What to produce: Across the data below, state how many lines hold "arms", and reply with nothing but that number.

Material supplied:
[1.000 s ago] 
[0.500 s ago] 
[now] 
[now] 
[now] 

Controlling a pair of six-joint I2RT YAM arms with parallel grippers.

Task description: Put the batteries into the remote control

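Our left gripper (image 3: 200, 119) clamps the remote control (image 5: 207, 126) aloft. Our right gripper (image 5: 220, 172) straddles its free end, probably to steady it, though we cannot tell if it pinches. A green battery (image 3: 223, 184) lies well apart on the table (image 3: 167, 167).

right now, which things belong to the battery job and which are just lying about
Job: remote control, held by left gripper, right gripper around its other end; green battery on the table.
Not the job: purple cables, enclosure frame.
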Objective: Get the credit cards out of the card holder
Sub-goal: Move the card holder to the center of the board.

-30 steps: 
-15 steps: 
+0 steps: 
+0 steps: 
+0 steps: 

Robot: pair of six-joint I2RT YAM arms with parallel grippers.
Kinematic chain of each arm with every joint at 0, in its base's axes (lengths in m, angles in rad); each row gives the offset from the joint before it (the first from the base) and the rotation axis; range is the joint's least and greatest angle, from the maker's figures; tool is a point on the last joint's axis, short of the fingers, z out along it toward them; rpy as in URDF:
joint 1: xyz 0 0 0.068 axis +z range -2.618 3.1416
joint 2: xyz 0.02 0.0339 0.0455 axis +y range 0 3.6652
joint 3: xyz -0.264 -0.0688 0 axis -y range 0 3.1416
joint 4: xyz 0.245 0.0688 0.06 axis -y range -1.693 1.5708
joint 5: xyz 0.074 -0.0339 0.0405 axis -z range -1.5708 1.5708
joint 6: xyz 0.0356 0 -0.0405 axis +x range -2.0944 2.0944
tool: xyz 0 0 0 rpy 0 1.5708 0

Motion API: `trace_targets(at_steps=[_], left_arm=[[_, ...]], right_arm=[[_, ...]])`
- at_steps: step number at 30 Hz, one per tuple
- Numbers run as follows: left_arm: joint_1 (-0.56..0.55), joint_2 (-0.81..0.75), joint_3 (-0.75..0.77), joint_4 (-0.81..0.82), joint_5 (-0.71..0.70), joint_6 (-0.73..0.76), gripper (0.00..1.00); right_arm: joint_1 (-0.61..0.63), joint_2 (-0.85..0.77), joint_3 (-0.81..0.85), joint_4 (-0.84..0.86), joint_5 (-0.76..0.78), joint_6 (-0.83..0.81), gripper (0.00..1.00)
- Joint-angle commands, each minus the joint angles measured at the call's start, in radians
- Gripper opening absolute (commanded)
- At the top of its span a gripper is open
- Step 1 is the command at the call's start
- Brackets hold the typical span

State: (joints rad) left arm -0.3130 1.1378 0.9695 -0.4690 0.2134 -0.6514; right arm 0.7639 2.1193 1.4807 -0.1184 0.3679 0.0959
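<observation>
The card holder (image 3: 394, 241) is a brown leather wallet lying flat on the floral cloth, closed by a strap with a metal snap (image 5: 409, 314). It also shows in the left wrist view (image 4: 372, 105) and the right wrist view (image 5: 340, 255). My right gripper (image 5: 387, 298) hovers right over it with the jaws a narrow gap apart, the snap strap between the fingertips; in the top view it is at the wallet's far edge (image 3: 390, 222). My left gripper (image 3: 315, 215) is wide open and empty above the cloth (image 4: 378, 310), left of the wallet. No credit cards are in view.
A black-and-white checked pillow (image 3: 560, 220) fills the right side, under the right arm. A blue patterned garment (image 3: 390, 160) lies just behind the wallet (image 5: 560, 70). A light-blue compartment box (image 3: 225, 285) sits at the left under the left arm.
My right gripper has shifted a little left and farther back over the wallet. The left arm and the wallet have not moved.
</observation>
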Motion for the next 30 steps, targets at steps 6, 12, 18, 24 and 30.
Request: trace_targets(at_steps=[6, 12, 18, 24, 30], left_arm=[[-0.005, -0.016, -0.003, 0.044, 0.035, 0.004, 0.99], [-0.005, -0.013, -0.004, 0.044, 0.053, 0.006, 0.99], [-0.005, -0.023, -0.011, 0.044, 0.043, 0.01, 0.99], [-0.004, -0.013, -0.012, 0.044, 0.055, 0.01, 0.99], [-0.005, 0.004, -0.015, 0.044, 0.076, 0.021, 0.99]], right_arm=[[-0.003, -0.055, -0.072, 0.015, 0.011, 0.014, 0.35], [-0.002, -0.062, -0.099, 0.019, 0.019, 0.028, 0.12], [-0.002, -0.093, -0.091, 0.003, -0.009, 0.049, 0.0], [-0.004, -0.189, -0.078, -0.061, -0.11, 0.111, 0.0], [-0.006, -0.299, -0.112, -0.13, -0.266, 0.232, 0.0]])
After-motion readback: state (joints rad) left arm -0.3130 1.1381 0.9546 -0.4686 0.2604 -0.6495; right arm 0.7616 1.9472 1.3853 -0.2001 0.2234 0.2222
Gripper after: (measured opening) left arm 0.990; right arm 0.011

Task answer: 2